- [WORK REQUEST] Gather all lines in the entries that include the word "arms".

Saved entries
• • • • • • •
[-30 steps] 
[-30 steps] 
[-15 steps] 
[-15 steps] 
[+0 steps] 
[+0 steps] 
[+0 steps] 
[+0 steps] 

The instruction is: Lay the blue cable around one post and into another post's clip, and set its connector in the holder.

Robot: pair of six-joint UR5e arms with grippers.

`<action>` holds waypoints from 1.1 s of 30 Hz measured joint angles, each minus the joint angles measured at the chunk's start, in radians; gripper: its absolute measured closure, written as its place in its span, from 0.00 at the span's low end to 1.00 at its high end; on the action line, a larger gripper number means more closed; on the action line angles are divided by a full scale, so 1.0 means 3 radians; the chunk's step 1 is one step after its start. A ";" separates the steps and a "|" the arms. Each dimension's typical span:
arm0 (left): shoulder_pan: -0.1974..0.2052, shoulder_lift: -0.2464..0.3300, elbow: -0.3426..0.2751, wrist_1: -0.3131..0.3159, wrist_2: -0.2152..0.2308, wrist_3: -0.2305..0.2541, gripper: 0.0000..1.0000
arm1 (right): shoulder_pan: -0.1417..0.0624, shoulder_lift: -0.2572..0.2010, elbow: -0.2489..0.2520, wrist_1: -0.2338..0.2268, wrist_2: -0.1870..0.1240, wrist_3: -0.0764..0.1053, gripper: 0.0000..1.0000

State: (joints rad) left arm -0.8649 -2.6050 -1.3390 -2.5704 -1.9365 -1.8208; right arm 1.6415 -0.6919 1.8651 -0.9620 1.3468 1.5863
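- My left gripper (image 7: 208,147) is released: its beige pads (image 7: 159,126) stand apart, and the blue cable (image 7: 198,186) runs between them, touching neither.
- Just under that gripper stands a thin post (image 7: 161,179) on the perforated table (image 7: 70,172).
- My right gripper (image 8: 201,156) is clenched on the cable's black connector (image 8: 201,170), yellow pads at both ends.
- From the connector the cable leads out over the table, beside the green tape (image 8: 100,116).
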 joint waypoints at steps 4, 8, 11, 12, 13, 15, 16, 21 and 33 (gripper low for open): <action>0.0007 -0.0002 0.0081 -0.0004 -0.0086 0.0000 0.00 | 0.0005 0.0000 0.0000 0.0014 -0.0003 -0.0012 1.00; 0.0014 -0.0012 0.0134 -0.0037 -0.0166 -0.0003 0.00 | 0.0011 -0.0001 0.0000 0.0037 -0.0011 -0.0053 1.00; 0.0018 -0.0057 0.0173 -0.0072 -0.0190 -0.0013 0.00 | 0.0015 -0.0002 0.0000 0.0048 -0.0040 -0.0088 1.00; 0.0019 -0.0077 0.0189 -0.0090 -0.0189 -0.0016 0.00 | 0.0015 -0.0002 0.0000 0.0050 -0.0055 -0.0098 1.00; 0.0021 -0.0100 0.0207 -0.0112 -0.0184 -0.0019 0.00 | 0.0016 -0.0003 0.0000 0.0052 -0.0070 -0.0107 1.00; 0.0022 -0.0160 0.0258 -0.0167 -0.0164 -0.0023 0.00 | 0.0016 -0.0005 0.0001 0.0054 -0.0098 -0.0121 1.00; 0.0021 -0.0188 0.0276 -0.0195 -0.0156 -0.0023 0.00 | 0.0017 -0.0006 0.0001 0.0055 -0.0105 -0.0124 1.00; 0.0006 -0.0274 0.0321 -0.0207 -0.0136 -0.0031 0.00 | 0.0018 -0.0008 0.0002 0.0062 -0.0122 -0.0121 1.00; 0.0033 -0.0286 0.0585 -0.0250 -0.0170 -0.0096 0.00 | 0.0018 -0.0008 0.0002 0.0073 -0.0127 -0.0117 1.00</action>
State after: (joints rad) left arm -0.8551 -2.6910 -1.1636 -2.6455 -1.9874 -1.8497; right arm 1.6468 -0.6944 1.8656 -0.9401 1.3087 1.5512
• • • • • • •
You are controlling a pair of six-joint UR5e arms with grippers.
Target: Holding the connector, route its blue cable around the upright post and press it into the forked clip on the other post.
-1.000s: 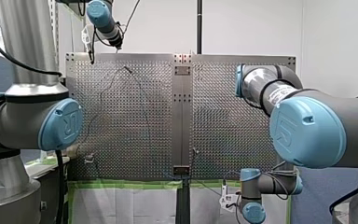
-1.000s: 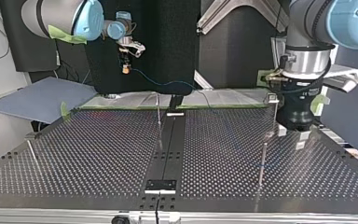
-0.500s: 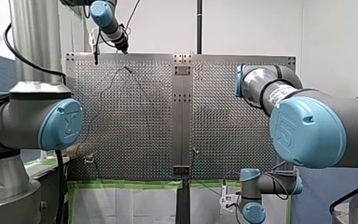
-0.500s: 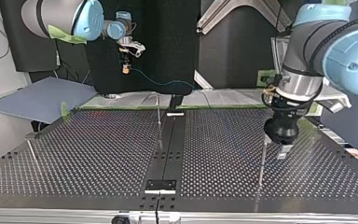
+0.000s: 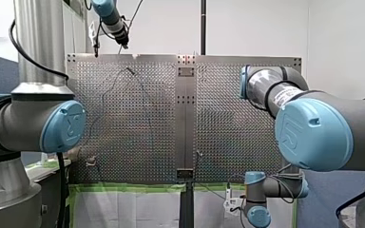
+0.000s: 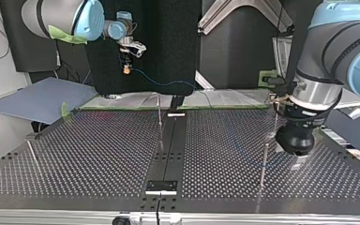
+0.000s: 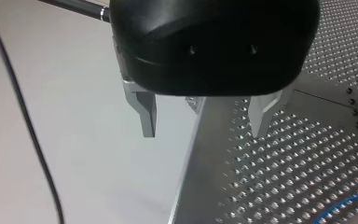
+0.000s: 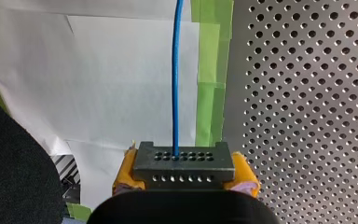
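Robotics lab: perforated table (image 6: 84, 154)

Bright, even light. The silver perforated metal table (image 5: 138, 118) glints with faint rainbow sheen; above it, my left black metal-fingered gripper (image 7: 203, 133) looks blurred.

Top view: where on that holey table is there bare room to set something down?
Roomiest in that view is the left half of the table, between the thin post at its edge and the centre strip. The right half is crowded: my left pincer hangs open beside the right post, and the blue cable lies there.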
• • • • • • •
- [ANSWER SECTION]
Robot: pair of six-joint UR5e arms with grippers.
`<action>` holds waypoints from 1.1 s of 30 Hz measured joint angles, each minus the joint angles measured at the chunk's start, in radians; gripper: its absolute measured closure, written as its place in its span, from 0.00 at the span's low end to 1.00 at its high end; on the action line, a larger gripper number means more closed; on the action line angles are divided by a full scale, so 1.0 means 3 radians; the chunk's step 1 is one step after its start. A ";" separates the steps and a "|" the arms. Each dimension's typical span:
You are controlling a pair of six-joint UR5e arms with grippers.

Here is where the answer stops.